Kurtuluş Savaşı’nda Çerkeslerin rolü üzerine – 2

0
300

Muhittin Ünal’ın çok detaylı ve büyük emek gerektiren bir araştırmanın sonucunda yazdığı ‘Kurtuluş Savaşı’nda Çerkeslerin Rolü’ kitabında, bu süreçte yer alan Çerkes kişilikleri ve yaşadıkları olayları okuyabilirsiniz. Bu yazıda benim amacım ise, gençlerin konuya ilgisini uyandıracak kadar kısa bir özet yapmaktı. Ancak sürecin başından itibaren, bazıları çok tanınan ve önemli görevlerde bulunmuş olan, bazıları ise çok önemli dönüm noktalarında rol almış ama hiç duyulmamış o kadar çok isim var ki, bir özet yapmakta zorlanıyorum. Emeği geçen isimlerin herhangi birini eksik yazmaktan, ihmal etmiş olmaktan tedirgin olduğumdan, bu yazıda sürecin önemli aşamalarını kendimce sıralamak ve bu aşamalarda rol üstlenen bazı isimlerden birkaç örnek vermekle yetineceğim.

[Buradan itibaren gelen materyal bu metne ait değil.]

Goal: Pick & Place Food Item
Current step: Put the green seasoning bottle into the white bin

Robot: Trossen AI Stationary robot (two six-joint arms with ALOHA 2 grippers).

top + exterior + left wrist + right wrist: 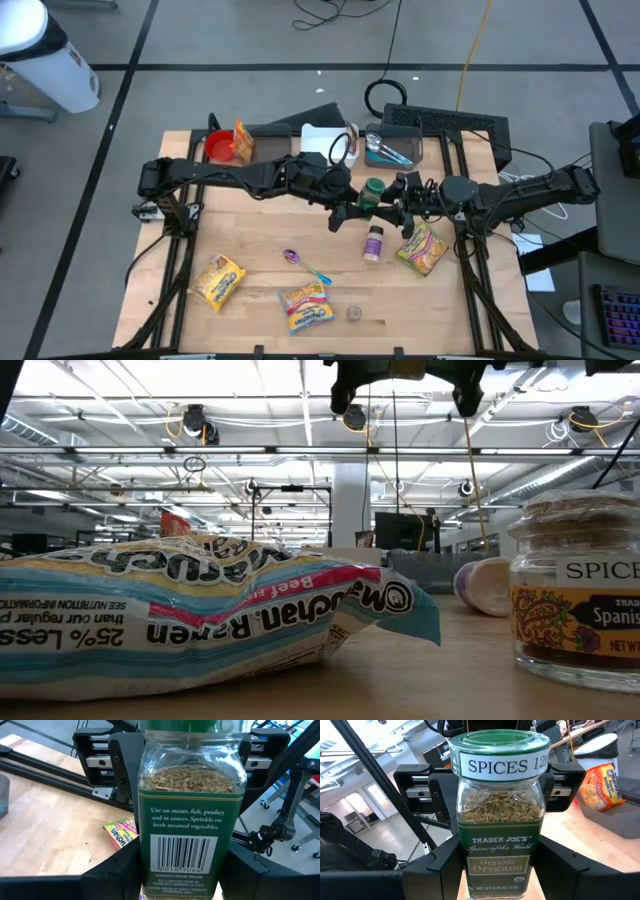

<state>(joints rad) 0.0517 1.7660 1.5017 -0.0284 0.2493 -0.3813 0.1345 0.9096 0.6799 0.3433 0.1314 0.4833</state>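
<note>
You have the oregano jar point(373, 189) held off the table near its middle, toward the right edge, with both grippers on it at once: the left gripper point(352, 203) is clamped on its sides, and the right gripper point(398, 196) looks clamped on it from the opposite side. The risk, as I judge it, is a handover gone wrong; if either arm pulls away while both grip, the glass could twist, slip and drop onto the spice jar point(373, 242) or noodle packet point(423, 249) lying just below. Both arms reach in level from opposite edges, wrists facing each other across the jar.
</note>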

Önce, Kurtuluş Mücadelesi’nde yer alan, Çerkes olan olmayan tüm fedakâr insanlara, canlarını veren tüm şehitlerimize duyduğum minnettarlığı belirtmek;

Sonra, Kurtuluş Mücadelesi’nin sayısız araştırmacı ve yazar tarafından zaten ele alındığını, benim ise bir araştırmacı değil, bir okuyucu olarak Muhittin Ünal’ın kitabını referans alarak, mensup olduğum Çerkes toplumunun katkısı açısından bir perspektif sunmaya çalışacağımı hatırlatmak isterim.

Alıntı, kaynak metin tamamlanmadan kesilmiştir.